Indonesia is among countries in the world facing the biggest difficulties in fighting deadly bird flu, a top United Nations official said Wednesday. Hassan El Bushra said it topped the 'acute outbreak' list of nations, alongside Egypt and Turkey, where avian influenza remains a big problem. Indonesia is the worst hit from the deadly H5N1 virus, recording 79 deaths from 99 human cases detected since bird flu broke out two years ago in all but two of its 33 provinces.
El Bushra, regional adviser with the World Health Organisation's (WHO) communicable disease team, said economic reasons made the virus especially difficult to contain in Indonesia. Culling thousands of chickens to stop an outbreak from spreading means big losses for poultry farmers and backyard chicken rearers.
'It is quite an economic loss, especially when (paying) compensation is a problem,' El Bushra told reporters as OIC health officials met ahead of a ministerial gathering Thursday. 'People there cannot understand why you should cull all the poultry in the whole village when only one person is found sick.'
Better disease prevention among farmers is also necessary to fight bird flu. 'It is a matter of changing the mentality of people and to make them really understand the disease,' El Bushra added. Malaysia chairs the Organisation of the Islamic Conference (OIC), an association of 56 Islamic states who co-operate in economic, social and political matters.

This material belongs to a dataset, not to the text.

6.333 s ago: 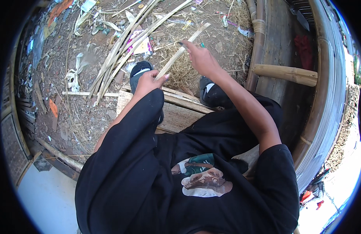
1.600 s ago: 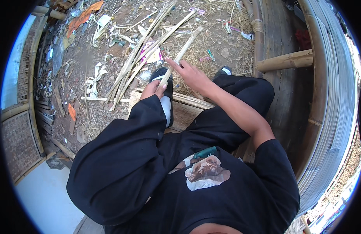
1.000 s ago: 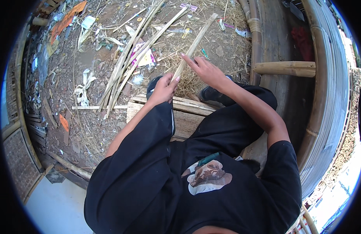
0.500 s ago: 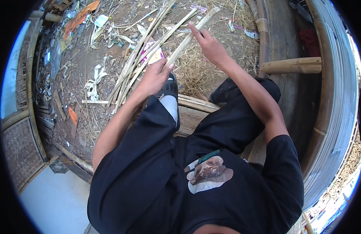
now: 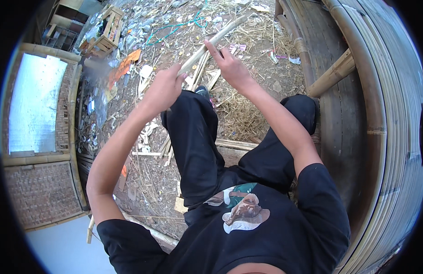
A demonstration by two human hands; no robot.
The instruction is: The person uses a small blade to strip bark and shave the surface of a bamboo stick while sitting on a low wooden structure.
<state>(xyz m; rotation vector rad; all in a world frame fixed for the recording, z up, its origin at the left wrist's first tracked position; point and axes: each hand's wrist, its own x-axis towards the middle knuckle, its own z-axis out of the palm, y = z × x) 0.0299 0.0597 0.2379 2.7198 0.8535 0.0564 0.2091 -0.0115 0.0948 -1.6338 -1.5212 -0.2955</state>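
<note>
A long, pale bamboo strip (image 5: 235, 26) slants up and away in front of me, its near end in the closed fingers of my left hand (image 5: 162, 90). My right hand (image 5: 233, 72) is curled close beside the strip's middle, its index finger reaching out to the strip. Whatever those curled fingers hold, if anything, is hidden. Under the raised strip, more split strips (image 5: 200, 69) lie on the ground by my shoe (image 5: 203, 91).
Dry straw shavings (image 5: 242, 112) cover the ground between my knees. A wooden crate (image 5: 112, 31), an orange scrap (image 5: 124, 68) and litter lie at the far left. Bamboo railing (image 5: 332, 73) and planks run along my right; a woven panel (image 5: 40, 194) stands left.
Both hands have lifted the strip up and away from the loose strips, moving a little left. My left knee has shifted, and the view has tilted to show more ground ahead.
</note>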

The gathering is being attended by officials from the United Nations and other international agencies to discuss major health concerns facing OIC member states, whose members, in 2005, accounted for 21 percent of the world's population. Bird flu has infected 312 people worldwide. The OIC health ministers are expected to issue a declaration at the close of the conference Friday southwest of Kuala Lumpur.